▶ _PROMPT_
Say how many of the lines below include the word "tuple", and write nothing else.

---------- RECORDS FOR PROCESSING

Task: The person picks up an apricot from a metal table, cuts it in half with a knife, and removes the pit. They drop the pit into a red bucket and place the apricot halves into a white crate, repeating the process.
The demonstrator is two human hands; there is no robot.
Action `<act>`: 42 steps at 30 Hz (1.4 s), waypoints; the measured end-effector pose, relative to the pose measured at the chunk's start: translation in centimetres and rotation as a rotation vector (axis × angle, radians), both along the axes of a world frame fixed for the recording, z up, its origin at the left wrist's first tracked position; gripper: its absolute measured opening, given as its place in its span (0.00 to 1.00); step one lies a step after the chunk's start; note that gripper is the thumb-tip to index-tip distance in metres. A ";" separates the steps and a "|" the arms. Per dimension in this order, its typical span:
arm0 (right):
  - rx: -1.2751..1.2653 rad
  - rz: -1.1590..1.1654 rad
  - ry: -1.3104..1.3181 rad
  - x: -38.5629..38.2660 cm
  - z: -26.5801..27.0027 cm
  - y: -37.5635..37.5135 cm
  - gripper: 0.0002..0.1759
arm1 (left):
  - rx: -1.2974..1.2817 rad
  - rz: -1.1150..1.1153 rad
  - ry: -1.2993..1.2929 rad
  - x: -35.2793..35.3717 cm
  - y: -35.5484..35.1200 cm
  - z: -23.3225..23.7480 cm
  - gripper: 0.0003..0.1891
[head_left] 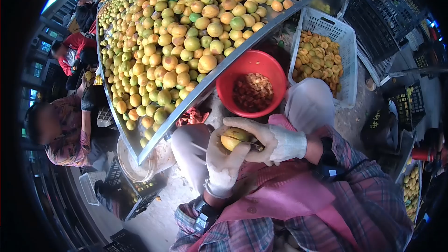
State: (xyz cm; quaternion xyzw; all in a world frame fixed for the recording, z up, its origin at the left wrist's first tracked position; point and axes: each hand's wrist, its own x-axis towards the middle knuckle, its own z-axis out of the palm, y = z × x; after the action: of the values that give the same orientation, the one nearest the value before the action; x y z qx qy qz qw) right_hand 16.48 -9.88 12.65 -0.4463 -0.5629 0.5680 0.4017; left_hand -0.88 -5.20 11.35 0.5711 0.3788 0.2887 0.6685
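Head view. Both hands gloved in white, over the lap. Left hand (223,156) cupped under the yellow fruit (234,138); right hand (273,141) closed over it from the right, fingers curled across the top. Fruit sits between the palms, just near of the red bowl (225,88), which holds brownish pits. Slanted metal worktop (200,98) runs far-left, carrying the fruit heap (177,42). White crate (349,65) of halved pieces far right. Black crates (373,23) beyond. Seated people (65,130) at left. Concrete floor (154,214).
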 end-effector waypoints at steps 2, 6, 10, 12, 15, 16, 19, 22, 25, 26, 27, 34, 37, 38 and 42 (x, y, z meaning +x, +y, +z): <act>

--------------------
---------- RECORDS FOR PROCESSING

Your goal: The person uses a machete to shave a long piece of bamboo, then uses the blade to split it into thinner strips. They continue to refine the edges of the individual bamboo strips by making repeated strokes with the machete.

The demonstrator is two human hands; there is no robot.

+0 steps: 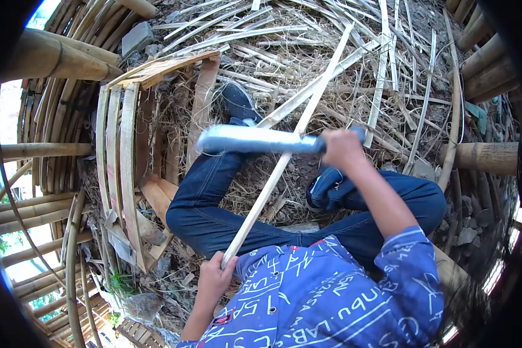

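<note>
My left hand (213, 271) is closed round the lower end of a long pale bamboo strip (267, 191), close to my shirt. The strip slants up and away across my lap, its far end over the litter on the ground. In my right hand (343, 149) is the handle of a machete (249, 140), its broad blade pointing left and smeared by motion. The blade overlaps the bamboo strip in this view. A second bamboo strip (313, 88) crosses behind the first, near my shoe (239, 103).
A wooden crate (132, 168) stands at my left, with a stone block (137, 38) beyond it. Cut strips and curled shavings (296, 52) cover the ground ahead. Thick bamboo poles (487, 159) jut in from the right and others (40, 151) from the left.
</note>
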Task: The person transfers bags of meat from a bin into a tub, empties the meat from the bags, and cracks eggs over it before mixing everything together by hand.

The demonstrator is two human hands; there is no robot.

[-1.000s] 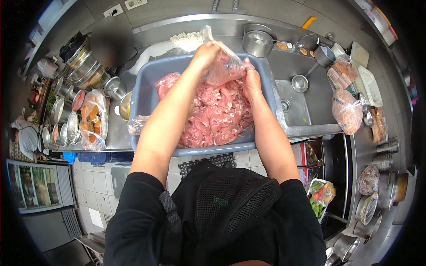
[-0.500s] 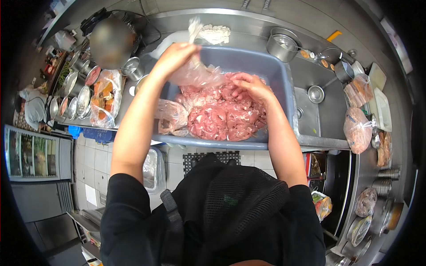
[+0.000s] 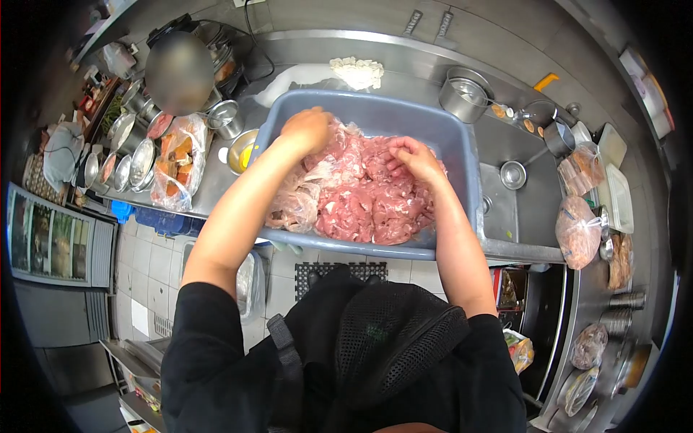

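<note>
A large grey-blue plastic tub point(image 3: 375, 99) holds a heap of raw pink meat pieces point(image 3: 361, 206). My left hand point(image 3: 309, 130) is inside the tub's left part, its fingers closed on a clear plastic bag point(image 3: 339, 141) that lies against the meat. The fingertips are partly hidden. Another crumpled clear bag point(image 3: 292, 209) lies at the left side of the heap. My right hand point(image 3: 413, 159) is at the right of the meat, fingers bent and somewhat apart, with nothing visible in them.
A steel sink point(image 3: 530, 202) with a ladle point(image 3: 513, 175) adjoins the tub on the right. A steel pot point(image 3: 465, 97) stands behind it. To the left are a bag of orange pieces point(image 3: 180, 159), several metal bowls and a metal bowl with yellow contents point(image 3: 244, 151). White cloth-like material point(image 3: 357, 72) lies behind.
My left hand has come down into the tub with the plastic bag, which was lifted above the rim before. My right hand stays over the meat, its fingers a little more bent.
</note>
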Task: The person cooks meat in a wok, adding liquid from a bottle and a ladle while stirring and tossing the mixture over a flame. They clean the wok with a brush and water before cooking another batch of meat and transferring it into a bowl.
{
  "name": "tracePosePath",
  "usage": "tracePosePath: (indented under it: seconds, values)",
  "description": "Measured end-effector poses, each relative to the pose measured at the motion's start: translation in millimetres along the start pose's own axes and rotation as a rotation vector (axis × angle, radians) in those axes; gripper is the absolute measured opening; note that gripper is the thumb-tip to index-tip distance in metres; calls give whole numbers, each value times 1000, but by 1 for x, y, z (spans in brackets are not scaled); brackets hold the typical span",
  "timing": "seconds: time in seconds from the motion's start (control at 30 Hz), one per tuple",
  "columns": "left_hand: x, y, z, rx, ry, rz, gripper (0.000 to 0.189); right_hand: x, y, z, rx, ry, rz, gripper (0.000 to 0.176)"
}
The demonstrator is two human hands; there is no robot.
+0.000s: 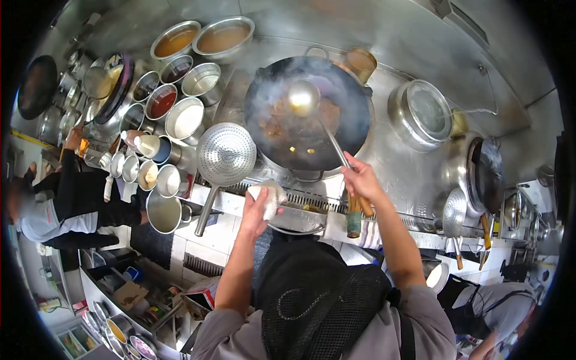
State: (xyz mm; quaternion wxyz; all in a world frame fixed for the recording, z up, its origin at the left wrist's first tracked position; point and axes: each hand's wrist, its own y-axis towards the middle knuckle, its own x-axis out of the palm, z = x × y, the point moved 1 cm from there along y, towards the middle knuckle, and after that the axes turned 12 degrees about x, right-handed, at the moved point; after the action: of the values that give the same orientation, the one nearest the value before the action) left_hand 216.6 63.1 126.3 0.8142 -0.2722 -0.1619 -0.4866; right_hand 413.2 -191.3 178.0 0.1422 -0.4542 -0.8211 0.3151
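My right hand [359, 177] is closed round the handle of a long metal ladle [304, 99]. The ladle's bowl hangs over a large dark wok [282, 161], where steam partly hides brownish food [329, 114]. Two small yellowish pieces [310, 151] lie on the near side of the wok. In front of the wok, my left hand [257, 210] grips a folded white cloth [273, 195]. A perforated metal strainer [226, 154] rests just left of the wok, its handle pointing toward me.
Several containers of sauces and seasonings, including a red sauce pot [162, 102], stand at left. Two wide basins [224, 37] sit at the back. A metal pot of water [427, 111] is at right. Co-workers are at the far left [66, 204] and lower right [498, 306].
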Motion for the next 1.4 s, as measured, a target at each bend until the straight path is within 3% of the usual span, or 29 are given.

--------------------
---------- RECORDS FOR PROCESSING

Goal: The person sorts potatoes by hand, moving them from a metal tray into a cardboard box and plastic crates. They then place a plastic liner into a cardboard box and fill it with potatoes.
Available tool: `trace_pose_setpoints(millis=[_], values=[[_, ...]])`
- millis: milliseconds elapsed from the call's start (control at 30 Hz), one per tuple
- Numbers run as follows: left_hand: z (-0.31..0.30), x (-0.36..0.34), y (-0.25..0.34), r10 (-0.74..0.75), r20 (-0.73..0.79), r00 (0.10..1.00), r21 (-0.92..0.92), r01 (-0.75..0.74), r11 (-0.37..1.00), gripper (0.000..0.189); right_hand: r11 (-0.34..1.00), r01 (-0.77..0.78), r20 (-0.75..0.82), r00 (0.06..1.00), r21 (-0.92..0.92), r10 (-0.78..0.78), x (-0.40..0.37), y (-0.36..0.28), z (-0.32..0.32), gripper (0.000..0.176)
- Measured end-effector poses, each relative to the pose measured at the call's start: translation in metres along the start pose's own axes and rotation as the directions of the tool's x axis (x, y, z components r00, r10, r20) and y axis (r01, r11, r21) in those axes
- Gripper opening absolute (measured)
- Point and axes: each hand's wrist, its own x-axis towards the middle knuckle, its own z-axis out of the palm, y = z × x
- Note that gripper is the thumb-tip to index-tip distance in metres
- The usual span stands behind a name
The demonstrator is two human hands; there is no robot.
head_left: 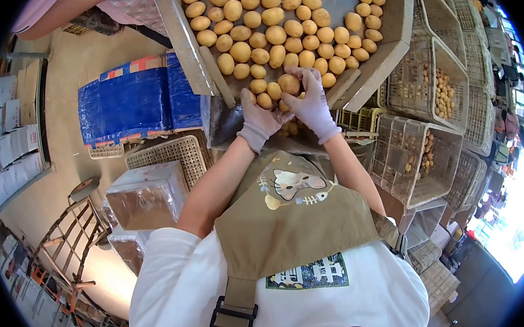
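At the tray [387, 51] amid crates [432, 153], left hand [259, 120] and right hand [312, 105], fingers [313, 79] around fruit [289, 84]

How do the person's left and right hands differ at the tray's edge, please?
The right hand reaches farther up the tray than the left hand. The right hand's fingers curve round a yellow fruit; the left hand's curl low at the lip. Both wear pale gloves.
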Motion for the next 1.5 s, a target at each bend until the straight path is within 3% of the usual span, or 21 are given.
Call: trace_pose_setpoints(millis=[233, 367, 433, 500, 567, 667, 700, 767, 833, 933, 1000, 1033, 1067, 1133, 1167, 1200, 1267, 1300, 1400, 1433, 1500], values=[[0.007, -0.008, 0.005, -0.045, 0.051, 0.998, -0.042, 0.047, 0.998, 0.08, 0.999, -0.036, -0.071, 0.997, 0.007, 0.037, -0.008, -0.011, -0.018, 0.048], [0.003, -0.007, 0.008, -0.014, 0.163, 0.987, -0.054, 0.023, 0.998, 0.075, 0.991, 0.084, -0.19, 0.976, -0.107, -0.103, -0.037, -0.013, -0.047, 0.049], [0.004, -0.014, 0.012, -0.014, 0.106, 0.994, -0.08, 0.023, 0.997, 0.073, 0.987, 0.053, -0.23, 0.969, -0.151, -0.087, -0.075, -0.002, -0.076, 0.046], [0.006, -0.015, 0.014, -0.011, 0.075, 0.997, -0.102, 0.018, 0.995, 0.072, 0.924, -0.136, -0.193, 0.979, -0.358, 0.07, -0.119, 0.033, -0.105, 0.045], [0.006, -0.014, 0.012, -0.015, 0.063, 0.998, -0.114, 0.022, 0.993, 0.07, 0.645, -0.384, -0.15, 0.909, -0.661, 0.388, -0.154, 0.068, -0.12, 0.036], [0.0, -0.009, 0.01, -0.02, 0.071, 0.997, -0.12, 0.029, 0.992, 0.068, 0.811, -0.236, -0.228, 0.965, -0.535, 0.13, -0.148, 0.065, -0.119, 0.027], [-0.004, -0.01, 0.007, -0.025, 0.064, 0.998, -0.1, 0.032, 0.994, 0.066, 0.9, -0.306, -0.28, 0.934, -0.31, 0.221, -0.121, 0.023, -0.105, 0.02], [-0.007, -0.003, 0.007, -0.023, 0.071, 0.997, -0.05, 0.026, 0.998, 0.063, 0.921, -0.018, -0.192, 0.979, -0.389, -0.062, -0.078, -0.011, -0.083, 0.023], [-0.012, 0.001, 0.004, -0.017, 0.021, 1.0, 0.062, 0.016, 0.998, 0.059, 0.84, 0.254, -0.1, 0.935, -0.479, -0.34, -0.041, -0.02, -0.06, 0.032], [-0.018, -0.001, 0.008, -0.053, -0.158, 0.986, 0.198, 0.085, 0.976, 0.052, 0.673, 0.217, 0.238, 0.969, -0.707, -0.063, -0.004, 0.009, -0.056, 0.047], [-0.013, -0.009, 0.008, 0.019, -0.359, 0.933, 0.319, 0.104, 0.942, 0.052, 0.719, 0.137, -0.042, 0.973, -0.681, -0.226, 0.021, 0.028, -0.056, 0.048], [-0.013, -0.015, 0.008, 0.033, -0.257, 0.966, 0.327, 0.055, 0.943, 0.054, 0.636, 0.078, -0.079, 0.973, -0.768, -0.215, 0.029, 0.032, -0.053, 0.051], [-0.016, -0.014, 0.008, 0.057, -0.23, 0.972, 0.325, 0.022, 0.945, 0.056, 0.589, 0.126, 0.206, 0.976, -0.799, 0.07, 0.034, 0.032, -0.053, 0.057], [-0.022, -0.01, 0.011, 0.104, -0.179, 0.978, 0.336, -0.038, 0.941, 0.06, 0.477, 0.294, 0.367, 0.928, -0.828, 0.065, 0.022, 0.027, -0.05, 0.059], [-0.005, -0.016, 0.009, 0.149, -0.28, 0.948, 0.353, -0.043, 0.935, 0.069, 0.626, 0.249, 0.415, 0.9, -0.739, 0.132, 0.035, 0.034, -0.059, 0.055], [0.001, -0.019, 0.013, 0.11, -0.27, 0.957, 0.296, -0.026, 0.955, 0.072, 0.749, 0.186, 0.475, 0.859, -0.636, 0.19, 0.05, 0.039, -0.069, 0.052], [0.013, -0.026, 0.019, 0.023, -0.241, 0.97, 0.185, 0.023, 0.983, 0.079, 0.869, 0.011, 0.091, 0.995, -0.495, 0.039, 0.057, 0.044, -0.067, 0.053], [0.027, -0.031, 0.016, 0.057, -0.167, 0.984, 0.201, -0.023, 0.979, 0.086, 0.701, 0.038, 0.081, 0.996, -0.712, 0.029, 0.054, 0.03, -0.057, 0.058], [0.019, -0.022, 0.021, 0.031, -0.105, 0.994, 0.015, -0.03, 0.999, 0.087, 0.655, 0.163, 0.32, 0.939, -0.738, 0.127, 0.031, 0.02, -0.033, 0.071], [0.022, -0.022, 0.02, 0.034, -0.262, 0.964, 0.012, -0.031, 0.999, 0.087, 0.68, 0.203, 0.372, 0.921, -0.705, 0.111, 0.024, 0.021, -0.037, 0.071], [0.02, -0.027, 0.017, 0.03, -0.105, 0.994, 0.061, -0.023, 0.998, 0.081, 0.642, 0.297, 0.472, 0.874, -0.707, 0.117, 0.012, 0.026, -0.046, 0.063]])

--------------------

▶ _ANSWER FOR THIS EXERCISE_
2